On March 19th, San Diego’s City Council re-affirmed a decision to eliminate minimum parking requirements within 1/2 mile of planned or existing transit stops, zones they call Transit Priority Areas (TPAs). The new rules also require developers to provide transportation demand management (TDM) benefits when they build in the TPAs. The amount of TDM benefits varies depending on factors like how dense the new development is and how close it is to transit-accessible jobs.
TDM is required for all new buildings, whether parking is provided or not and the parking reform package requires that any stall built be unbundled from the lease or purchase of housing units in the building. There is an exemption granted for the TDM and unbundling requirements if the building contains a minimum of 20% on-site units affordable for people making 50% or less of the average median income.
In downtown, the new policy bundle flipped it so developers can’t build more parking than they previously were required to build as a minimum amount (with a few mitigating exemptions).
The reforms passed an initial council vote on March 4th and there was some opposition and threat of legal action from a local attorney, Cory Briggs, on behalf of a group called “Citizens for Responsible, Economical and Environmental Development” or CREED-21. Briggs’ threats prompted a thoughtful op-ed prior to the second vote by Maya Rosas and Brendan Dentino from YIMBY Democrats of San Diego County.
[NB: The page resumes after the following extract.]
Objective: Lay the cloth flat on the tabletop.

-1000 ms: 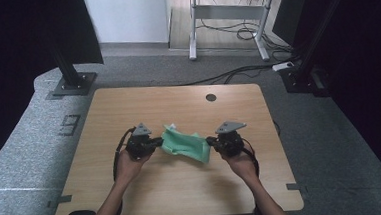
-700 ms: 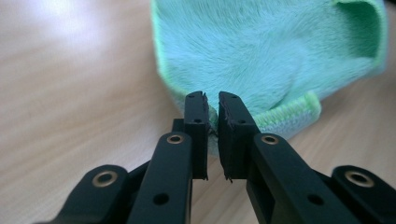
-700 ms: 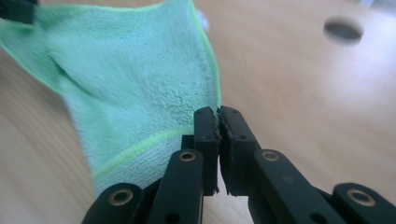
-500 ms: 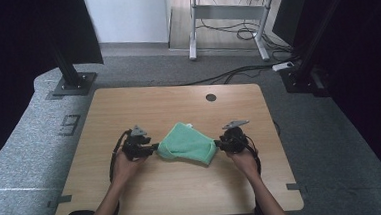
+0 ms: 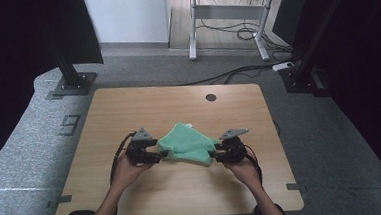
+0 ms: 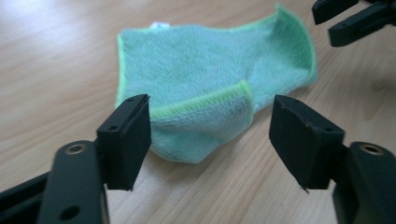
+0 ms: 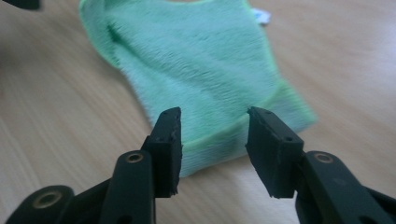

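- Since a second ago, we see the green cloth (image 5: 186,143) has gone from a bunched strip held up between the two grippers to a wider, flatter shape lying on the wooden table (image 5: 143,105); both hands have sunk toward the tabletop with it.
- At the left of the high view, our left hand (image 5: 127,170) holds the left gripper (image 5: 156,154) low over the table, its tips at the cloth's left edge.
- In the left gripper view, we see the left gripper (image 6: 210,135) with its jaws well apart; they have just been opening. A folded-over corner of the cloth (image 6: 205,79) lies between them, and neither pad presses on it.
- The cloth sits near the middle of the table, somewhat toward our side, between the two grippers. It is mint green with a brighter green stitched hem, and it lies rumpled, not fully flat. A small white tag shows at its far edge.
- In the right gripper view, the right gripper (image 7: 214,140) also has its jaws parted, having just been opening. The hemmed near edge of the cloth (image 7: 196,60) runs between them, free of both pads.
- At the right of the high view, our right hand (image 5: 243,169) holds the right gripper (image 5: 215,157) at the cloth's right corner, just above the tabletop.
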Available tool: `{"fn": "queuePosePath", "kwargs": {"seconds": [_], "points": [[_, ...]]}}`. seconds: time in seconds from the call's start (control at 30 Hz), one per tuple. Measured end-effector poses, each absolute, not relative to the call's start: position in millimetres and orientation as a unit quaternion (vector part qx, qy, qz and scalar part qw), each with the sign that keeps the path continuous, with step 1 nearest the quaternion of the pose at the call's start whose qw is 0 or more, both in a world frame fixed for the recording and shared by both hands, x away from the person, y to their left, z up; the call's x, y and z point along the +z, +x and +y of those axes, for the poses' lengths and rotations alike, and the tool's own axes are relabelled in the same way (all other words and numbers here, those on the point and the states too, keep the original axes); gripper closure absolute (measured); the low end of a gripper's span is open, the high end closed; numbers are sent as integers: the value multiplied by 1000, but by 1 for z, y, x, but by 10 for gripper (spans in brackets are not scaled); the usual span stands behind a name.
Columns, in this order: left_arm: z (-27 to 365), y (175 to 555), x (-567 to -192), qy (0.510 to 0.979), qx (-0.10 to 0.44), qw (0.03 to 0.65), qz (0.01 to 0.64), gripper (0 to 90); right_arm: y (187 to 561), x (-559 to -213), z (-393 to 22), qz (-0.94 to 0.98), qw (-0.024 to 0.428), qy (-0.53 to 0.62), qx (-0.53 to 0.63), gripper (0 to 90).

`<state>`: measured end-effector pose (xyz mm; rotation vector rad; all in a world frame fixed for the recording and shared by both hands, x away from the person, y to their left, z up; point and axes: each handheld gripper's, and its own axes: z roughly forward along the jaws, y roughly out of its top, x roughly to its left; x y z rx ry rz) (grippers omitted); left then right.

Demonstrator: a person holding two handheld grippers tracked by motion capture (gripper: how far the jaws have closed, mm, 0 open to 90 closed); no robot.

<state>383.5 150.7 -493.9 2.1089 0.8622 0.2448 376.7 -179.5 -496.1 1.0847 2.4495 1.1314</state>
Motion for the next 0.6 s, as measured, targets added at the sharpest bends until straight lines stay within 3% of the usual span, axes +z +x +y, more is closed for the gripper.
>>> {"fn": "queuePosePath", "kwargs": {"seconds": [0.07,0.17,0.33,0.4,0.6], "points": [[145,386,-504,841,93,404,348,254,375,-505,-174,842,108,367,381,509],[139,391,-519,847,99,386,350,303,376,-520,-167,849,106,368,363,514],[138,397,-534,855,94,372,349,680,377,-535,-164,854,97,370,353,756],[140,398,-534,848,80,387,354,779,375,-532,-162,858,107,361,348,833],[152,395,-506,833,90,424,343,836,372,-512,-169,845,127,359,375,851]]}}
Overall this is a very good example of parking reform. The parking exemptions themselves are aggressive for a scheme based on transit proximity. Allowing for exemptions within 1/2 mile is great and allowing them near transit stops that are planned within the next 30 years (!!!) is even better. The TDM requirements apply evenly and the amount is increased for areas that are further away from transit and amenities, which is the proper way to do it.
San Diegans should look into developing good on-street parking management programs for areas which might be impacted by spillover parking due to the new rules. When development without parking starts to come online, neighbors will be angry and the city should be prepared with residential permit programs and performance-based metering. Residents won’t be happy to have to pay for parking, but at least city staff and officials will have a ready answer to their complaints.